Re: scsi: sg: assorted memory corruptions
From: Douglas Gilbert
Date: Mon Jan 22 2018 - 13:58:04 EST
On 2018-01-22 11:30 AM, Bart Van Assche wrote:
On Mon, 2018-01-22 at 12:06 +0100, Dmitry Vyukov wrote:
general protection fault: 0000 [#1] SMP KASAN
How about the untested patch below?
Thanks,
Bart.
diff --git a/drivers/scsi/sg.c b/drivers/scsi/sg.c
index cd9b6ebd7257..04a644b39d79 100644
--- a/drivers/scsi/sg.c
+++ b/drivers/scsi/sg.c
@@ -627,6 +627,10 @@ sg_write(struct file *filp, const char __user *buf, size_t count, loff_t * ppos)
mutex_unlock(&sfp->f_mutex);
SCSI_LOG_TIMEOUT(4, sg_printk(KERN_INFO, sdp,
"sg_write: scsi opcode=0x%02x, cmd_size=%d\n", (int) opcode, cmd_size));
+ if (cmd_size > sizeof(cmnd)) {
+ sg_remove_request(sfp, srp);
+ return -EFAULT;
+ }
/* Determine buffer size. */
input_size = count - cmd_size;
mxsize = max(input_size, old_hdr.reply_len);
Using 'scsi_logging_level -s -T 5' on the sg driver and running the test
program provided, the cmd_size is 9, just like the ioctl() in his program
set it to. The sizeof(cmnd) is 252. So I don't know what caused the
GPF but it wasn't cmd_size being out of bounds.
As for the above patch, did you notice this check in that function:
if ((!hp->cmdp) || (hp->cmd_len < 6) || (hp->cmd_len > sizeof (cmnd))) {
sg_remove_request(sfp, srp);
return -EMSGSIZE;
}
As far as I remember, Dmitry has not indicated in multiple reports
over several years what /dev/sg0 is. Perhaps it misbehaves when it
gets a SCSI command in the T10 range (i.e. not vendor specific) with
a 9 byte cdb length. As far as I'm aware T10 (and the Ansi committee
before it) have never defined a cdb with an odd length.

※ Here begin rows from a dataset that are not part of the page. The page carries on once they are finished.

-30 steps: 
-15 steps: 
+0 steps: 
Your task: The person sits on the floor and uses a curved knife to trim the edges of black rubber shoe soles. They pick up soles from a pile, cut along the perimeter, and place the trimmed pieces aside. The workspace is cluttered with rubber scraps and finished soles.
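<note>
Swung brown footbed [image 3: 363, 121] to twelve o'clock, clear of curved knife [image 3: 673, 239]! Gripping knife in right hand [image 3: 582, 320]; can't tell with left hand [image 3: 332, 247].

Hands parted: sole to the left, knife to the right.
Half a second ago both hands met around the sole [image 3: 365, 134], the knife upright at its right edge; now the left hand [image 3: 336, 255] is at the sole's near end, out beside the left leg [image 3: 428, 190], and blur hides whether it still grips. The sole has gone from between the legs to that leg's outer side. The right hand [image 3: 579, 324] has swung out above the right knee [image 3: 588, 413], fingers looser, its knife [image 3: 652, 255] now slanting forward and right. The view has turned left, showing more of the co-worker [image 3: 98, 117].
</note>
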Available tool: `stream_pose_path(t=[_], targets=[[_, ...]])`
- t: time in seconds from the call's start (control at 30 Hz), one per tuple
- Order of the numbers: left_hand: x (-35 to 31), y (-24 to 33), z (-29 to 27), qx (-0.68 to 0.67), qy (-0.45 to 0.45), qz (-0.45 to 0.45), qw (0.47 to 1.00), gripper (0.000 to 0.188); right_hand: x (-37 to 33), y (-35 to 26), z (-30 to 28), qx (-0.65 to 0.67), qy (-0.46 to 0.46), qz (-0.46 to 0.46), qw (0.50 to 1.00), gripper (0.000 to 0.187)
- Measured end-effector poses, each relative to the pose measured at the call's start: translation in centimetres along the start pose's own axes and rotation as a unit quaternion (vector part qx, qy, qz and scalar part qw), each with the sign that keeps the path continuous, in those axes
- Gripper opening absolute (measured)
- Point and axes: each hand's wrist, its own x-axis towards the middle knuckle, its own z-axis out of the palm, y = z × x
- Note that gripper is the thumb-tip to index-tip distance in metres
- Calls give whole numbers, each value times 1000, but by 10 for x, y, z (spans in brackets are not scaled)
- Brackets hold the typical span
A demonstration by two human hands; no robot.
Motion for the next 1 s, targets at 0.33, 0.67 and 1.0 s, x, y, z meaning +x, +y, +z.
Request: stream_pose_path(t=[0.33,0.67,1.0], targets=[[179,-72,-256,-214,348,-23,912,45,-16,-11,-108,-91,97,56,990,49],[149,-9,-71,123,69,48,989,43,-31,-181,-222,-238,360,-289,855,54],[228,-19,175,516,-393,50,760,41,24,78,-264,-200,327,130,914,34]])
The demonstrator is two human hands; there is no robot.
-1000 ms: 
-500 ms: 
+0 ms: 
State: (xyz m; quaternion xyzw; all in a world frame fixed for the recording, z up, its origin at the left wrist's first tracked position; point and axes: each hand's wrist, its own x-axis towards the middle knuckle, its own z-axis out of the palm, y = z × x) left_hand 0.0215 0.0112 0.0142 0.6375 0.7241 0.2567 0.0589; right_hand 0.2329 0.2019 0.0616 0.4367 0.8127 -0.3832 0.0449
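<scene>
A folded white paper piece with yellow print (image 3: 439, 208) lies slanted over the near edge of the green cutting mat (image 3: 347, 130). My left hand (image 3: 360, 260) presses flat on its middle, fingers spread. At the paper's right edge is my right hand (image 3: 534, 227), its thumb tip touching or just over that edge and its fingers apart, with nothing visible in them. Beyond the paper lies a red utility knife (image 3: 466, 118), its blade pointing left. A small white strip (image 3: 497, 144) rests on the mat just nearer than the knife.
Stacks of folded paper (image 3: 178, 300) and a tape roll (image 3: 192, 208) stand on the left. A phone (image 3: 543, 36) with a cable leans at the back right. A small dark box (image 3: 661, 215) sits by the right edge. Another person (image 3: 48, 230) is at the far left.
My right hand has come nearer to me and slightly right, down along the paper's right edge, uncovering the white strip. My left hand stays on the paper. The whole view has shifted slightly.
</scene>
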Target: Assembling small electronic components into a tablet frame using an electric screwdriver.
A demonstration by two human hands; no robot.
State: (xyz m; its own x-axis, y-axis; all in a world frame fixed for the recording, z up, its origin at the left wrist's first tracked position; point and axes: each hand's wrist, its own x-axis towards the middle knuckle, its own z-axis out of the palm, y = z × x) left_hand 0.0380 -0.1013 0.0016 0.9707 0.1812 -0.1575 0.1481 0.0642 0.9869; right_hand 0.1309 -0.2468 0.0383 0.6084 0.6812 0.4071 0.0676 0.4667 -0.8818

For those that are not aware, the sg driver is a relatively thin
shim over the block layer, the SCSI mid-level, and a low-level
driver which may have another kernel driver stack underneath it
(e.g. UAS (USB attached SCSI)). The previous report from syzkaller
on the sg driver ("scsi: memory leak in sg_start_req") has resulted
in one accepted patch on the block layer with probably more to
come in the same area.
Testing the patch Dmitry gave (with some added error checks which
reported no problems) with the scsi_debug driver supplying /dev/sg0
I have not seen any problems running that test program. Again
there might be a very slow memory leak, but if there is I don't
believe it is in the sg driver.
While it's not invalid from a testing perspective, throwing total
nonsense at a pass-through mechanism, including absurd SCSI commands
at best will test error paths, but only at a very shallow level.
Setting up almost valid pass-through scenarios will test error
paths at a deeper level. Then there are lots of valid pass-through
scenarios that would be expected not to fail.